**WORK TO BE COMPLETED:** All lines from the one containing "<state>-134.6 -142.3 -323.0" through the end of the data below must be reproduced exactly, and no others.
*** Opening RECORD EXTRACTS ***
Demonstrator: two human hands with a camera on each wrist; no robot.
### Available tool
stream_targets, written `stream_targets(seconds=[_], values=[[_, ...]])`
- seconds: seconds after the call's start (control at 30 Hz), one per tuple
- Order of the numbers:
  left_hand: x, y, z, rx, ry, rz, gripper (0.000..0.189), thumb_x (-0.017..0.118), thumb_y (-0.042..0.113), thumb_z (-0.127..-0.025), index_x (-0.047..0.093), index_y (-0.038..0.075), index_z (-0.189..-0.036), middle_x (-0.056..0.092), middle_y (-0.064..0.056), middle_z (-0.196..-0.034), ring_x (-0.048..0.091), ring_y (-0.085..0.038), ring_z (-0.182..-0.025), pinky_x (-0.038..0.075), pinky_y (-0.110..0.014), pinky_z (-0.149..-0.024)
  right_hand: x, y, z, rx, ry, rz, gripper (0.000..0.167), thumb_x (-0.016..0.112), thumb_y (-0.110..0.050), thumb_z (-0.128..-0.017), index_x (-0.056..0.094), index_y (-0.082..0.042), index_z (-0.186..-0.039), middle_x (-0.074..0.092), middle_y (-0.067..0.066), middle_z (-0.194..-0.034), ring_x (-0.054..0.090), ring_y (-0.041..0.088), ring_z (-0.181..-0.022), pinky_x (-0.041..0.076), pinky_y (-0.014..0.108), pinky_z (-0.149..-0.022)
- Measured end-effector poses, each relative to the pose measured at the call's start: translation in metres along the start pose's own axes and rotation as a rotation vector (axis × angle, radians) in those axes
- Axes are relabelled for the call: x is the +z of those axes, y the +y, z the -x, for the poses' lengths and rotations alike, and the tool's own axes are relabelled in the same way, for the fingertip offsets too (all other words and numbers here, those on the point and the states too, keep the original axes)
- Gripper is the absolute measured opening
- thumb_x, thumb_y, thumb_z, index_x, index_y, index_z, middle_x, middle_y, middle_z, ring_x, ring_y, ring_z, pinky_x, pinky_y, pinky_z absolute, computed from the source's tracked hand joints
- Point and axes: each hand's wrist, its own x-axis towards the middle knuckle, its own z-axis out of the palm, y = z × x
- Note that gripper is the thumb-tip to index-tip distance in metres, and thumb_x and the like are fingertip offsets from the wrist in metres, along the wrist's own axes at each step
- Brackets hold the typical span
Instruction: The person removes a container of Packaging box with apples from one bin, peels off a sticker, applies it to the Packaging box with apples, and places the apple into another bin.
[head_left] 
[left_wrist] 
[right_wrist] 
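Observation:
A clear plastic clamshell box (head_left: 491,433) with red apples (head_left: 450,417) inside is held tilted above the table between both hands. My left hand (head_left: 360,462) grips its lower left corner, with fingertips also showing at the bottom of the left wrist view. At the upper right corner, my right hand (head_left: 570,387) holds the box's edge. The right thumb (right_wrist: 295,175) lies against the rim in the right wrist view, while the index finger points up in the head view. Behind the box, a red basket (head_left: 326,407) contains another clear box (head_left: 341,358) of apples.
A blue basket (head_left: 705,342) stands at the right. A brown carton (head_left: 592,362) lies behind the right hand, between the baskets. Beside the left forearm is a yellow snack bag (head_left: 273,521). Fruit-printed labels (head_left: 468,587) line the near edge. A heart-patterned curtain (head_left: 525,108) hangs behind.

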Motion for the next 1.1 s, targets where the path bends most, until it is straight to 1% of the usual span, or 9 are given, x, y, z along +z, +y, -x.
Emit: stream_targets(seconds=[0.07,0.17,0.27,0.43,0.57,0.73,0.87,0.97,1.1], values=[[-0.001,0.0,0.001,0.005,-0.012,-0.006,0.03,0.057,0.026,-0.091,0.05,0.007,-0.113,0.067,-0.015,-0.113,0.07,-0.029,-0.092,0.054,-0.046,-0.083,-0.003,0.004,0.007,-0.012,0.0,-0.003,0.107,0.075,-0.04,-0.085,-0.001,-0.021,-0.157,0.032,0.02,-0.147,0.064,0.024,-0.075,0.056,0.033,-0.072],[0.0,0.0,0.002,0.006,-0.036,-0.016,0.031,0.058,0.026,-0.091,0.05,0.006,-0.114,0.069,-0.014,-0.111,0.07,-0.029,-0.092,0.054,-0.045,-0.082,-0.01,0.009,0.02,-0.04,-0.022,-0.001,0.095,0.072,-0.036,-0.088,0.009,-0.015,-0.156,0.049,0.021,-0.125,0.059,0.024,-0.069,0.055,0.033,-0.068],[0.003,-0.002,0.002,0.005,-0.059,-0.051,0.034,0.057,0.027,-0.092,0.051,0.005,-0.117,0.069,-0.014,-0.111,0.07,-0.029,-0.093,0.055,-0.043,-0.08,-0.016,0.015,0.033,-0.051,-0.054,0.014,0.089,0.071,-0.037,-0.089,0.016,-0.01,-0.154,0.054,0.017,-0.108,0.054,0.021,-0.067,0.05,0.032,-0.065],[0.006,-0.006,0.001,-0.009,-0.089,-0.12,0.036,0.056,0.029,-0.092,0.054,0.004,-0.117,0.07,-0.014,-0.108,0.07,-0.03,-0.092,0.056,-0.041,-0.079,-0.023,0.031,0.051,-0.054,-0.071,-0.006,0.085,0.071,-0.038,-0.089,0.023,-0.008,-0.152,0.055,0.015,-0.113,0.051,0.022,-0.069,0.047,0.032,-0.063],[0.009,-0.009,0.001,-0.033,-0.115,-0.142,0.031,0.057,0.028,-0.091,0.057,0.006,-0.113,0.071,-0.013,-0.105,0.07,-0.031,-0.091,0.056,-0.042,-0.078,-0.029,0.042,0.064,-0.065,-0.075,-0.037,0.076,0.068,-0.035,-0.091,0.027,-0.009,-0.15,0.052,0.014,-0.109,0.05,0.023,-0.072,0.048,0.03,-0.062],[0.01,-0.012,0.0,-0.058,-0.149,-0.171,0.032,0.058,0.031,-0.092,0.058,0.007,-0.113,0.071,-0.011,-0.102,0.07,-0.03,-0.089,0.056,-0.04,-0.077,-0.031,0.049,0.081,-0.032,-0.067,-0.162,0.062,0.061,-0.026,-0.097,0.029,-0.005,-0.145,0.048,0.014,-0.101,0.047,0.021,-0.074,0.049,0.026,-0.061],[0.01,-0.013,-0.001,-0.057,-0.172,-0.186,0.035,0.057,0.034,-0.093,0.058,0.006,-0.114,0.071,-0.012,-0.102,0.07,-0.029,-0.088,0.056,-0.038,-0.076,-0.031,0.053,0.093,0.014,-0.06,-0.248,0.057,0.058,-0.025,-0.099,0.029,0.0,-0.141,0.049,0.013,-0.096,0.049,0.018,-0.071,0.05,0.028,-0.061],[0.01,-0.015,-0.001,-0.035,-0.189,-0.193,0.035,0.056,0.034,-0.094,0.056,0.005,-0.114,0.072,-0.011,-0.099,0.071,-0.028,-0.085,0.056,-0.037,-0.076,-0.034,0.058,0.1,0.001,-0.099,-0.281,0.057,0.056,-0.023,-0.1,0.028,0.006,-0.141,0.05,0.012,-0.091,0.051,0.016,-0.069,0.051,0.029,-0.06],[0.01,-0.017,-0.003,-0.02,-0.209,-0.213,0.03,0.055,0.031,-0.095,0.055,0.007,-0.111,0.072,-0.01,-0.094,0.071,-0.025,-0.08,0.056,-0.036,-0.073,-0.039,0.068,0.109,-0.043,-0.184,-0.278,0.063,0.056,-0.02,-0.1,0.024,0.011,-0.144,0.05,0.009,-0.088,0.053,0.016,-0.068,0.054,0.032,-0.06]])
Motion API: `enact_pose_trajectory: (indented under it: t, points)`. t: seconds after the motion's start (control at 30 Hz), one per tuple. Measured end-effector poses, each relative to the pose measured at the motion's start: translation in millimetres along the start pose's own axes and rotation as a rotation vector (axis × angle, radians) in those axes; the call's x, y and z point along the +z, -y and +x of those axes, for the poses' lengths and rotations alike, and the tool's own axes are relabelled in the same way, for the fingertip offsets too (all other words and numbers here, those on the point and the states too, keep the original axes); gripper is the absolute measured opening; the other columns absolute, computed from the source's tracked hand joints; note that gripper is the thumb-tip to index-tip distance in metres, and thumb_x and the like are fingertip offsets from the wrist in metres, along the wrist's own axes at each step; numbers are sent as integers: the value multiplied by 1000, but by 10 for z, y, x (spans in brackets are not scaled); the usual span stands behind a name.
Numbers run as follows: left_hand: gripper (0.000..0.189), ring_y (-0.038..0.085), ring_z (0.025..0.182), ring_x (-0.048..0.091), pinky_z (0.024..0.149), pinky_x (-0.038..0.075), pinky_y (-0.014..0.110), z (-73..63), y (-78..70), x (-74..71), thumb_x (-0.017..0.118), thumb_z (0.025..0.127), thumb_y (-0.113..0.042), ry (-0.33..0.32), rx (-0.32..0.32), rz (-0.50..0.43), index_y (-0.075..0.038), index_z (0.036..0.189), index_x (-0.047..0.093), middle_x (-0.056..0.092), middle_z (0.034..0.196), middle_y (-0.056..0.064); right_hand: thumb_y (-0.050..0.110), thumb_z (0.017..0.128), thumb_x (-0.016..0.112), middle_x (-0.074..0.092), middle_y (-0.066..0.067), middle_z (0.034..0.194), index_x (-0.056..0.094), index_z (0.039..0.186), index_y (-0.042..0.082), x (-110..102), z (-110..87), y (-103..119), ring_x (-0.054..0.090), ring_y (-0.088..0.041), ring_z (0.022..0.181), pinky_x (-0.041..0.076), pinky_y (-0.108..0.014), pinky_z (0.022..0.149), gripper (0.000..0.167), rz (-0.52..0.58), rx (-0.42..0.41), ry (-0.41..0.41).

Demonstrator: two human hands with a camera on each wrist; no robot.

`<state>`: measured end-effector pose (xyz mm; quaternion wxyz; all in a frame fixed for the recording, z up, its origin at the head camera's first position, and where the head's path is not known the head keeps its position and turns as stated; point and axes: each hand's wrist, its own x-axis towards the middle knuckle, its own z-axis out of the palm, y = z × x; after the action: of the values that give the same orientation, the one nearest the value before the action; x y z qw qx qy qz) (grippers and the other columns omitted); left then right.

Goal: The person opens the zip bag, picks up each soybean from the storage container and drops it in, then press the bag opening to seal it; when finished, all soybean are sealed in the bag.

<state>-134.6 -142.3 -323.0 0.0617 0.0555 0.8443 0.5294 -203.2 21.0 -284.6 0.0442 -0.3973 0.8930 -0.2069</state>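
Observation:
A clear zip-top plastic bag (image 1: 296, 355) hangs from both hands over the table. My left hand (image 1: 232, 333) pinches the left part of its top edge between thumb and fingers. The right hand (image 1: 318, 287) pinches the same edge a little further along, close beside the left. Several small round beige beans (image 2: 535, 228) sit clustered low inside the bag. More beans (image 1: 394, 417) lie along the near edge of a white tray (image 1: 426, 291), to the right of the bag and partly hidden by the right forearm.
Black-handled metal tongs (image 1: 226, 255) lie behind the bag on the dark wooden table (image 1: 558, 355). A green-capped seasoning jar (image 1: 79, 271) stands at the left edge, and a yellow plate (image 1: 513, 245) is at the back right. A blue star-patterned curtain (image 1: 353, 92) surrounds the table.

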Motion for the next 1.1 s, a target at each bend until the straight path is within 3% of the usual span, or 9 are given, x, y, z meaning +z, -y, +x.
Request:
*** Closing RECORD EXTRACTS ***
**SOLUTION FOR THIS TASK:**
<state>-134.6 -142.3 -323.0 0.0617 0.0555 0.8443 0.5294 -203.2 21.0 -284.6 0.0442 -0.3973 0.8930 -0.2069</state>
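Observation:
A clear zip-top plastic bag (image 1: 296, 355) hangs from both hands over the table. My left hand (image 1: 232, 333) pinches the left part of its top edge between thumb and fingers. The right hand (image 1: 318, 287) pinches the same edge a little further along, close beside the left. Several small round beige beans (image 2: 535, 228) sit clustered low inside the bag. More beans (image 1: 394, 417) lie along the near edge of a white tray (image 1: 426, 291), to the right of the bag and partly hidden by the right forearm.
Black-handled metal tongs (image 1: 226, 255) lie behind the bag on the dark wooden table (image 1: 558, 355). A green-capped seasoning jar (image 1: 79, 271) stands at the left edge, and a yellow plate (image 1: 513, 245) is at the back right. A blue star-patterned curtain (image 1: 353, 92) surrounds the table.
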
Motion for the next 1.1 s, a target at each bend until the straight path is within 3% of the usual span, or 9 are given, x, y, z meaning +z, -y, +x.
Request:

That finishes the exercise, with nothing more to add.